分析事例

ハードコート中のナノシリカの分散状態の評価(SPM)

スマートフォンなどに使用されるディスプレイやレンズには、耐擦傷性や耐摩耗性の向上のため、基材表面にハードコート(以下HC)材料が用いられています。このHCに添加されているナノ粒子の状態がこれらの性能に大きく影響することが知られており、ナノ粒子の状態把握には、形状や弾性率を求めることができるSPMによる分析が適しています。本資料では、SPMによりナノシリカの分散状態が異なる2種類のHC表面を分析した結果を紹介します。

分析試料

  • 基材上に成膜したHC 2種類
    (a:ナノシリカが均一に分散、b:ナノシリカが表面側に凝集)

分析条件

  • PeakForce QNM(Bruker 製 Dimension Icon)
図1 分析位置、観察方向

図1 分析位置、観察方向

分析結果

SPMの分析位置を図1に、SPM分析結果を図2に示します。参考として断面のTEM観察像も示します。ナノシリカが均一に分散したHC表面は、ほぼ平滑で弾性率も均一でした。
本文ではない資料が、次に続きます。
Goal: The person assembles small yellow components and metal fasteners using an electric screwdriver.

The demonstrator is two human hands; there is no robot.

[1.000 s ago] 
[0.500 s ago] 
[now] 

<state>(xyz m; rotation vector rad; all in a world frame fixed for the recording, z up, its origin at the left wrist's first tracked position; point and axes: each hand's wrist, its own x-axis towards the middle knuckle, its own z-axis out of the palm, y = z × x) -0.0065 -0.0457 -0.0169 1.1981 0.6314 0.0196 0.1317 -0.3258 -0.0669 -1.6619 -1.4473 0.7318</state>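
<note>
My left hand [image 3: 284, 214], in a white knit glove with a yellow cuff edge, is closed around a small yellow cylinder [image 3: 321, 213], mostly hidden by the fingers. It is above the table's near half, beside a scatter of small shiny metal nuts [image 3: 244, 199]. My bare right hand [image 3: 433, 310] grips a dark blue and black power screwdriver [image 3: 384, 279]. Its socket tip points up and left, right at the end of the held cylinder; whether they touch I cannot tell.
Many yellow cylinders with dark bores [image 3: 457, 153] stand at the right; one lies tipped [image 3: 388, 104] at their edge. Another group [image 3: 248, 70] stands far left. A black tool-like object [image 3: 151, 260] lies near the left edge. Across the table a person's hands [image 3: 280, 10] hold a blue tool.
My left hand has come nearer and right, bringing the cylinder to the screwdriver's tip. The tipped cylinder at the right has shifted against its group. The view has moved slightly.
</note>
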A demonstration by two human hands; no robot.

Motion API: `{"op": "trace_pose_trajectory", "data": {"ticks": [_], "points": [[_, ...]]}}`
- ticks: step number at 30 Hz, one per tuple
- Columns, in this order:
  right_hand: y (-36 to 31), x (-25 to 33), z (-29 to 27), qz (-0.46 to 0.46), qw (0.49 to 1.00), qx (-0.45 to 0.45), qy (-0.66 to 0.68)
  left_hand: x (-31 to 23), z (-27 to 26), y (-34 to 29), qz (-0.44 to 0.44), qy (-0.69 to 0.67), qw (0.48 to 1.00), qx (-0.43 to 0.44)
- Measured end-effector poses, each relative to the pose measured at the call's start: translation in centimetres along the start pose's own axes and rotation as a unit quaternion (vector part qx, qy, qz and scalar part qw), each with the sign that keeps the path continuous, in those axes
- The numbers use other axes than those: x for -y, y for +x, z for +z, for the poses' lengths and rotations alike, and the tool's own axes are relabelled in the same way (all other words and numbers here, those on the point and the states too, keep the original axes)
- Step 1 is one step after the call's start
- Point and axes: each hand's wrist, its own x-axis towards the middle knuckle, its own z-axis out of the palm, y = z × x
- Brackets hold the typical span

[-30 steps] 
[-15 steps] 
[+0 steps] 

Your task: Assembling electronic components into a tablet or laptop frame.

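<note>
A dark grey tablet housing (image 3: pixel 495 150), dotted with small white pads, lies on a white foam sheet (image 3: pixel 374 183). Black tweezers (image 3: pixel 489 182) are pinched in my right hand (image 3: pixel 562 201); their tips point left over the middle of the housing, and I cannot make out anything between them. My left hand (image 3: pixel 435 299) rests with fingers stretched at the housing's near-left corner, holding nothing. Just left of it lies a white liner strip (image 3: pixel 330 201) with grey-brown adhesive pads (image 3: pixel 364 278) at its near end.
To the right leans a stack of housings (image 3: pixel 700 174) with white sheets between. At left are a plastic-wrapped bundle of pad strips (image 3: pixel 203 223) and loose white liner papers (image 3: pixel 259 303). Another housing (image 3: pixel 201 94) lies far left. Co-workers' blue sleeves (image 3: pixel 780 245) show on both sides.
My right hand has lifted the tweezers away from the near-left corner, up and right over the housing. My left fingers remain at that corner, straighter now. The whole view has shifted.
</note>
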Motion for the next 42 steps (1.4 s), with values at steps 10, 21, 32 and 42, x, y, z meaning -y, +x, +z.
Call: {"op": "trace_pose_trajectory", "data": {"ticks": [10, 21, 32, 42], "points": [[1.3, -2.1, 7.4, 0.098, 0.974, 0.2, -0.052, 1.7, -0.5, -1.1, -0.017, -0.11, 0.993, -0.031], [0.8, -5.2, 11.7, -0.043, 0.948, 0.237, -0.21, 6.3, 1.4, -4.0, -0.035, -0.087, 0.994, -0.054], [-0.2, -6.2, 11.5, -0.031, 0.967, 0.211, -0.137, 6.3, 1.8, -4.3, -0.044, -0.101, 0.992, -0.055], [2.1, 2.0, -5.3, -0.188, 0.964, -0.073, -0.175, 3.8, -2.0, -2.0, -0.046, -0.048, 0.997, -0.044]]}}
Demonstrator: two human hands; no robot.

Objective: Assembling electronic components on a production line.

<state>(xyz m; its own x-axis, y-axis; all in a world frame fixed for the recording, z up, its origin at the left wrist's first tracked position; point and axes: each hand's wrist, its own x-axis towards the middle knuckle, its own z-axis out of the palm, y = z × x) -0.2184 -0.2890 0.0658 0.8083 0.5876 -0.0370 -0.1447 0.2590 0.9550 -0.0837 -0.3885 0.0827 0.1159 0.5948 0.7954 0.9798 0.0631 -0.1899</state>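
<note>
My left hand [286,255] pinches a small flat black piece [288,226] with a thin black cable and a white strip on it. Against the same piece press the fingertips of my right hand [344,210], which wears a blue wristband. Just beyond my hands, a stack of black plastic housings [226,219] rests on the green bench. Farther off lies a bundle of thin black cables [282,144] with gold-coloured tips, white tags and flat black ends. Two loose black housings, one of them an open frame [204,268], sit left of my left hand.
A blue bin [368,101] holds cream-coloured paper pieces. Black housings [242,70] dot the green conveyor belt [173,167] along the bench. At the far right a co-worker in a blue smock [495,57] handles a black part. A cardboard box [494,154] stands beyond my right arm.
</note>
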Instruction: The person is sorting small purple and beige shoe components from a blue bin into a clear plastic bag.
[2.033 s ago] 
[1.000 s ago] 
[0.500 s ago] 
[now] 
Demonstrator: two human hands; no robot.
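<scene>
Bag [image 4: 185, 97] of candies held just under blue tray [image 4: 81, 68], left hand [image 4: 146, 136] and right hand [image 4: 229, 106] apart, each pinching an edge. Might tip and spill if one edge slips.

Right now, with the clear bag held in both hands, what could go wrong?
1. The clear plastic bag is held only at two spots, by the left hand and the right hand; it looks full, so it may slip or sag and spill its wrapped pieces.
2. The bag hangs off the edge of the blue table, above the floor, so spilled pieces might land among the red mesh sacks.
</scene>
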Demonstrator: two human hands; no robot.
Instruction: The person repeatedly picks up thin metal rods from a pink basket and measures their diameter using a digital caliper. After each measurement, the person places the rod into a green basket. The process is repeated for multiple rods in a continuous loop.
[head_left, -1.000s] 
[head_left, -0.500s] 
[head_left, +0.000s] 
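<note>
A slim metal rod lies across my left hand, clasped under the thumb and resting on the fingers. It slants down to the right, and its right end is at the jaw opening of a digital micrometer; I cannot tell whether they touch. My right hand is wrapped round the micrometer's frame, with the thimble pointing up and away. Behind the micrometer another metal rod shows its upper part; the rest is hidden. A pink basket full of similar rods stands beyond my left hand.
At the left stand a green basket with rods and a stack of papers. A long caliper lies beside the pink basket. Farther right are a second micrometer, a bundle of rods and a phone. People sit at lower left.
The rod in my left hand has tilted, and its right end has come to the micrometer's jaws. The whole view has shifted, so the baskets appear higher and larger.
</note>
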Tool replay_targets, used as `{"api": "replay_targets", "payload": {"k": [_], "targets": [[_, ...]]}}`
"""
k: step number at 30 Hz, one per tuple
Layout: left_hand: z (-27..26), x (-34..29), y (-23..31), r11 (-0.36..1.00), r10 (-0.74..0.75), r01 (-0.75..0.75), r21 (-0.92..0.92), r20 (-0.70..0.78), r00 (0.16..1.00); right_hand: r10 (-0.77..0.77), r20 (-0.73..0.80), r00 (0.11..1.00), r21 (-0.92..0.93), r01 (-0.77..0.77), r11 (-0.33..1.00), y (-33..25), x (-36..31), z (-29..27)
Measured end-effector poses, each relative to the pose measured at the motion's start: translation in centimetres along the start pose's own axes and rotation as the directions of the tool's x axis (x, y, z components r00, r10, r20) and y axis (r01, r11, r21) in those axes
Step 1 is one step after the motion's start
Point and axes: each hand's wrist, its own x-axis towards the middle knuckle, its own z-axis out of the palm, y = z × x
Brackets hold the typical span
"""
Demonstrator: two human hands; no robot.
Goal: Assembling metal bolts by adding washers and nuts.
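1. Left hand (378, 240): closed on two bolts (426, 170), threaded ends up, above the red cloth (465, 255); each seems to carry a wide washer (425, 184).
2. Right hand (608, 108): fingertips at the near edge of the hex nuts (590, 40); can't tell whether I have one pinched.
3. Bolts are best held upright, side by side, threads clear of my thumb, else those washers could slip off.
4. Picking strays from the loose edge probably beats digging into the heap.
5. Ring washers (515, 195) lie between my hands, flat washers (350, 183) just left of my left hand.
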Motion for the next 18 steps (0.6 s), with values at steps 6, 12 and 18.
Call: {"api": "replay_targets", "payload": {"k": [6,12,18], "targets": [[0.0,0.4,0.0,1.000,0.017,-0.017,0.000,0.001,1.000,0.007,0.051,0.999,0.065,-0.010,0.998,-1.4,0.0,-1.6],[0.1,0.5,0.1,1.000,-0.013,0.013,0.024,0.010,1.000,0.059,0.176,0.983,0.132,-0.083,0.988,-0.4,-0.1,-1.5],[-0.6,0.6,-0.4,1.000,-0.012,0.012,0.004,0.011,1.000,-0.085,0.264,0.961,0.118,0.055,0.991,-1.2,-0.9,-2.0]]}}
一方、表面にナノシリカが凝集したHC表面は、20nm程度の凹凸があり、凝集したシリカを島とする海島構造が確認されました。

試料 形状像 弾性率像 (参考)断面TEM像
a:均一分散
ハードコート
形状像の画像 弾性率像の画像 断面TEM像の画像
b:表面側凝集
ハードコート
形状像の画像 弾性率像の画像 断面TEM像の画像

図2 HC表面におけるSPM形状像と弾性率像、HC断面のTEM像

SPMによる弾性率測定により、TEM観察されたナノシリカの分散の違いが、弾性率の違いに影響していることが分かりました。